Exercise brief:
In your copy of the data, keep every word exact and include no pictures.

Data below:
+++

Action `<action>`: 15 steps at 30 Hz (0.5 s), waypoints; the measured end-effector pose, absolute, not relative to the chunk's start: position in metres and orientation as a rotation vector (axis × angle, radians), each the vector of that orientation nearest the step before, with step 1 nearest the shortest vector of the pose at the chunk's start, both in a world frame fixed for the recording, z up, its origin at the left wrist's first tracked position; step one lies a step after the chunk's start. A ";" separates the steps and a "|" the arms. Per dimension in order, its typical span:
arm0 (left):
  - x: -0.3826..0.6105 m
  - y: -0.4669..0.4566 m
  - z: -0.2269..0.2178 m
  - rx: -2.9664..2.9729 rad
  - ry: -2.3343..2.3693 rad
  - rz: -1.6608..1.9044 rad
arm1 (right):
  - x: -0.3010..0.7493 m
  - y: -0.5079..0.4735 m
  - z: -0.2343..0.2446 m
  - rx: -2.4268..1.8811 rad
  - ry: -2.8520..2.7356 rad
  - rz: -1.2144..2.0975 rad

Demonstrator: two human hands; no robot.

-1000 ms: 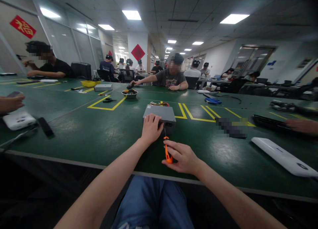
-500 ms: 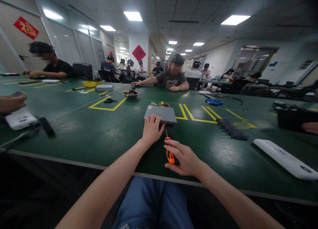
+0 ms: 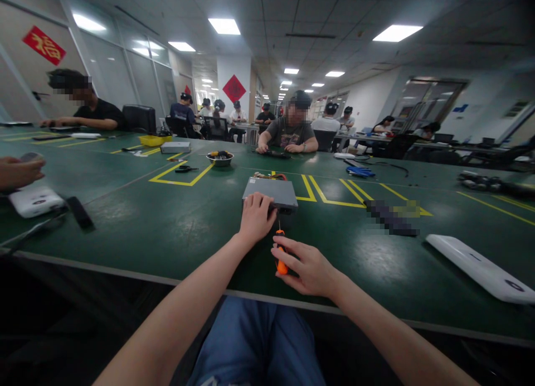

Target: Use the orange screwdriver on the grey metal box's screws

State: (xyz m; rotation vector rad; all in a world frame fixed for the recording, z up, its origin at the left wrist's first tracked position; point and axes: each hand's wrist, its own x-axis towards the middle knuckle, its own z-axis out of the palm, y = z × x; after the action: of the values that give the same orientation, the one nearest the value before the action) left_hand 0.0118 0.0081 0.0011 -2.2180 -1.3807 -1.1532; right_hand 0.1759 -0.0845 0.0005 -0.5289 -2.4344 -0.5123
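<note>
A flat grey metal box (image 3: 271,191) lies on the green table (image 3: 167,224) straight ahead, with coloured wires at its far edge. My left hand (image 3: 256,217) rests on the box's near left corner, fingers curled over its edge. My right hand (image 3: 307,266) is closed around an orange-handled screwdriver (image 3: 281,259). The screwdriver's thin shaft points up at the near face of the box, just right of my left hand.
A white flat device (image 3: 480,269) lies at the right, another white device (image 3: 31,201) and a black bar (image 3: 79,212) at the left beside someone's hand (image 3: 16,171). A metal bowl (image 3: 219,158) and yellow floor-tape markings sit beyond. Several people sit around the table.
My right hand has turned slightly on the screwdriver handle, hiding more of it. The person across drew the outstretched arm back. A dark object and hand at the far right have left view.
</note>
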 end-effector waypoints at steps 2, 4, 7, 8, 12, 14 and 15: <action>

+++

Response:
Action `<action>`: 15 steps at 30 Hz (0.5 s), waypoints; the measured end-effector pose, absolute, not relative to the chunk's start: position in metres and orientation as a rotation vector (axis × angle, radians), each the vector of that orientation nearest the step before, with step 1 nearest the shortest vector of the pose at the chunk's start, both in a world frame fixed for the recording, z up, its origin at the left wrist's first tracked position; step one lies a step after the chunk's start. A ";" separates the steps and a "|" the arms. Per dimension in order, its typical span:
arm0 (left):
  - x: -0.3826..0.6105 m
  - y: -0.4669..0.4566 m
  - z: -0.2269..0.2178 m
  - rx: -2.9664..2.9729 rad
  - ry: -2.3343..2.3693 rad
  - rz: -1.6608..1.9044 rad
arm1 (right):
  - x: -0.3010..0.7493 m
  - y: -0.5079..0.4735 m
  - z: -0.2343..0.2446 m
  - rx: -2.4268..1.8811 rad
  - ry: -2.8520..2.7356 rad
  - rz: -1.2144..2.0975 rad

Demonstrator: two human hands; no robot.

-1000 ms: 
-500 ms: 
+0 ms: 

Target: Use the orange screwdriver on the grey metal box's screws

State: (xyz m; rotation vector rad; all in a world frame fixed for the recording, z up, its origin at the left wrist's first tracked position; point and axes: each hand's wrist, its own x-axis towards the middle knuckle, its own z-axis out of the palm, y = z × x; after the action: of the values that give the same orientation, the one nearest the value before the action) left_hand 0.0118 0.0081 0.0011 -2.2180 -1.3807 -1.1532; right_hand 0.1759 -0.0845 0.0005 -0.5289 -2.4344 -0.5123
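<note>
A flat grey metal box (image 3: 271,191) lies on the green table (image 3: 167,224) straight ahead, with coloured wires at its far edge. My left hand (image 3: 256,217) rests on the box's near left corner, fingers curled over its edge. My right hand (image 3: 307,266) is closed around an orange-handled screwdriver (image 3: 281,259). The screwdriver's thin shaft points up at the near face of the box, just right of my left hand.
A white flat device (image 3: 480,269) lies at the right, another white device (image 3: 31,201) and a black bar (image 3: 79,212) at the left beside someone's hand (image 3: 16,171). A metal bowl (image 3: 219,158) and yellow floor-tape markings sit beyond. Several people sit around the table.
My right hand has turned slightly on the screwdriver handle, hiding more of it. The person across drew the outstretched arm back. A dark object and hand at the far right have left view.
</note>
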 end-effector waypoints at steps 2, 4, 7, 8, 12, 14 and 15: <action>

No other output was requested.